[Task to complete] Comb the records below for the string "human" and copy each line where it turns up.

== Dataset records

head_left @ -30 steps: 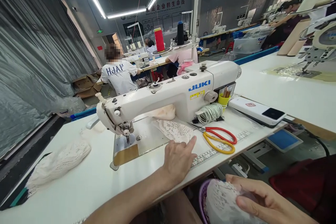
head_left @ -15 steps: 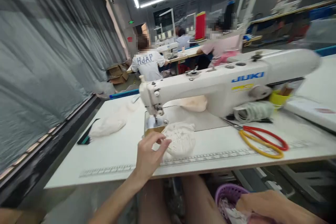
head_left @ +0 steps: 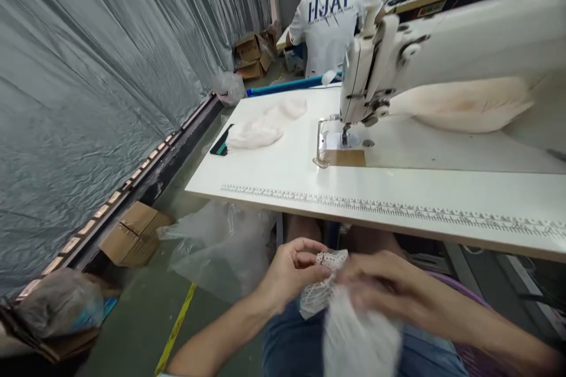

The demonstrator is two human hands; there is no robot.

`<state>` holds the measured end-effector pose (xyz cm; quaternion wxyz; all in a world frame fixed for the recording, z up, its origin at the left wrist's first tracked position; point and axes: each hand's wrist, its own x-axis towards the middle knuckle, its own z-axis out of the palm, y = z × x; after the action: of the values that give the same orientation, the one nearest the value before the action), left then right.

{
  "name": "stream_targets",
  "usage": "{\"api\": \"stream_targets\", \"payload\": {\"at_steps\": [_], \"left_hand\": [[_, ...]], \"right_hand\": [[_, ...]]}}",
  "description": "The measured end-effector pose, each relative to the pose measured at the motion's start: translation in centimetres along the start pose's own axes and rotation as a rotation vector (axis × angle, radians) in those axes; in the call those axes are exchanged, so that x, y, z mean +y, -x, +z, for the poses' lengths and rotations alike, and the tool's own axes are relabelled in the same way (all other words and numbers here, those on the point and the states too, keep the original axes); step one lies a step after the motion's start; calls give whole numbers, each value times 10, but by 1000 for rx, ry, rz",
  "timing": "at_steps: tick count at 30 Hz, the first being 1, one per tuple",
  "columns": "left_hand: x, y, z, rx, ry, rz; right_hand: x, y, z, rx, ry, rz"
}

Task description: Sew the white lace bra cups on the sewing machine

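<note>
Down at six o'clock, the left hand (head_left: 294, 271) pinches a piece of white lace (head_left: 315, 298) between thumb and fingers, over the lap! The right hand (head_left: 382, 283), just beside it at five o'clock, is a blur across the lace; whether its fingers grip, I can't tell. White fabric (head_left: 361, 339) hangs below, smeared and cut off at the bottom edge; whether it's joined to the lace is unclear. A purple rim (head_left: 462, 287) peeks out at four o'clock, mostly hidden behind the right forearm. Up at two o'clock, the sewing machine (head_left: 464, 41) runs out of view.
</note>
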<state>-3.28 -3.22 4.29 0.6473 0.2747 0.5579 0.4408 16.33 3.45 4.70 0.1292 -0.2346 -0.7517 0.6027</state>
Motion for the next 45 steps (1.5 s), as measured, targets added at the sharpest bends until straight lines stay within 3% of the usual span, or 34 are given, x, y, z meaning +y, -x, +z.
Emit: {"api": "stream_targets", "payload": {"at_steps": [3, 5, 15, 21, 25, 30, 35, 41, 45], "left_hand": [[-26, -2, -7, 3, -38, -86], [-31, -1, -10, -19, -72, -85], [-11, 0, -19, -64, -185, -32], [-14, 1, -21, -52, -228, 26], [-15, -4, -24, -43, -221, -27], [-9, -10, -31, -118, -255, -158], [-5, -14, -31, -194, -288, -204], [-1, -14, -32, -270, -352, -196], [-1, -15, -40, -293, -413, -182]], "right_hand": [[10, -21, 12, 6, 39, 82], [15, -24, 17, -4, 77, 104], [13, -31, 18, -9, 286, 91], [19, -39, 22, 10, 373, 80], [30, -35, 19, 21, 345, 99], [43, -23, 9, 46, 207, 97], [46, -17, 4, 40, 157, 53], [45, -24, -1, -169, 92, 131], [50, -25, -4, -221, 104, 136]]}}
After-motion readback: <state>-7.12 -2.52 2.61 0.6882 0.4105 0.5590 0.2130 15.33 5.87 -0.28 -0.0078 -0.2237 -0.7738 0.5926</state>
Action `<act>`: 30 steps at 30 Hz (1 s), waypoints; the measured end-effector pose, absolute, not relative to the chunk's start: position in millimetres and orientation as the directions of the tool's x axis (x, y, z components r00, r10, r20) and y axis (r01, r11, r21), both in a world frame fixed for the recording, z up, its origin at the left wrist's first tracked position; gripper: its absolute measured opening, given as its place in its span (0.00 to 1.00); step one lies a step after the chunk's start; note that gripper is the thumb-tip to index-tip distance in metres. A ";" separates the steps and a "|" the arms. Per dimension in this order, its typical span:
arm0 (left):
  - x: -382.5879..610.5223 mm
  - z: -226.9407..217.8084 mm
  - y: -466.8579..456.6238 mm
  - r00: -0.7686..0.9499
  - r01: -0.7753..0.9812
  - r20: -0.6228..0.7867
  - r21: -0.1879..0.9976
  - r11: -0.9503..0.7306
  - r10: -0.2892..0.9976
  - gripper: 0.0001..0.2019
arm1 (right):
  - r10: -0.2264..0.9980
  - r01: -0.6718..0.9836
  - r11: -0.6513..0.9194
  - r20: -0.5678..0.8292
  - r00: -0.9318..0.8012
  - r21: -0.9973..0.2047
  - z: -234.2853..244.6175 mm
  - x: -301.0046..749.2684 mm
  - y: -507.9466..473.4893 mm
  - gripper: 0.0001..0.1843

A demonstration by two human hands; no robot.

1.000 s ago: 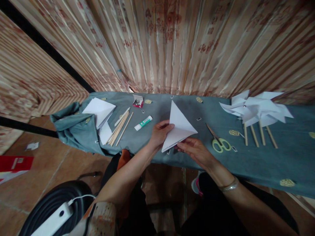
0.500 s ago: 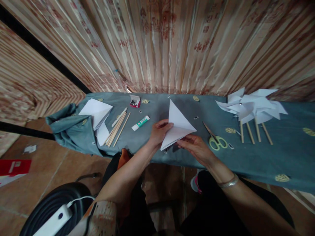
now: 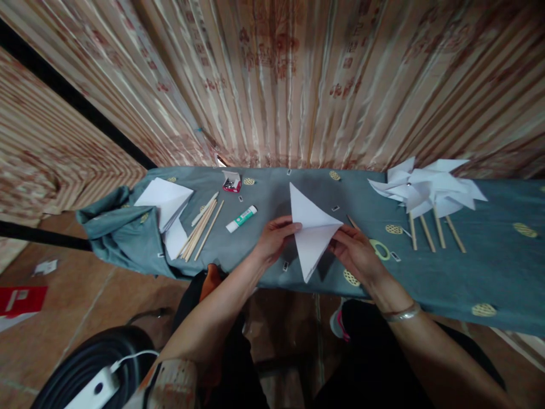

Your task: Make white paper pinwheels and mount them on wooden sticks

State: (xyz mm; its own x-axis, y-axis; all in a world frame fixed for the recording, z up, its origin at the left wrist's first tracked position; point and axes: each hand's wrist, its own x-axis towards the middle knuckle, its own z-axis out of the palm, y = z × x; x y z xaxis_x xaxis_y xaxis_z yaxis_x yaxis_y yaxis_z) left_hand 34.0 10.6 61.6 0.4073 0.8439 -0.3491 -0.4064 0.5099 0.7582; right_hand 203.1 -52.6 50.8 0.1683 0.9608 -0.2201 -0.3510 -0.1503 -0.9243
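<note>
A folded sheet of white paper [image 3: 314, 230] is held up over the near side of the table, a crease running across its middle. My left hand [image 3: 276, 237] pinches its left edge, thumb on top. At the right corner, my right hand [image 3: 352, 250] grips the paper between thumb and fingers, most of the fingertips hidden behind it. Scissors with green handles [image 3: 380, 250] lie just beyond my right hand, which partly covers them. Left of my hands rest a glue stick [image 3: 242, 218] and several wooden sticks [image 3: 199, 230].
Several white paper pinwheels [image 3: 430, 184] on wooden sticks lie on the right of the cloth-covered table [image 3: 430, 278]. A small open red box [image 3: 231, 182] stands at the back. More white paper [image 3: 165, 196] is stacked left. A pleated curtain [image 3: 272, 85] hangs behind.
The paper has turned, its lower corner swinging right and toward me. My right hand has moved up and right to the paper's right corner, now covering part of the scissors.
</note>
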 end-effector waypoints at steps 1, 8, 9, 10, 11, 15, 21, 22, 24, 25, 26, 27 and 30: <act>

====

[Answer for this exercise]
The demonstrator is two human hands; there is no robot.
A demonstration by two human hands; no robot.

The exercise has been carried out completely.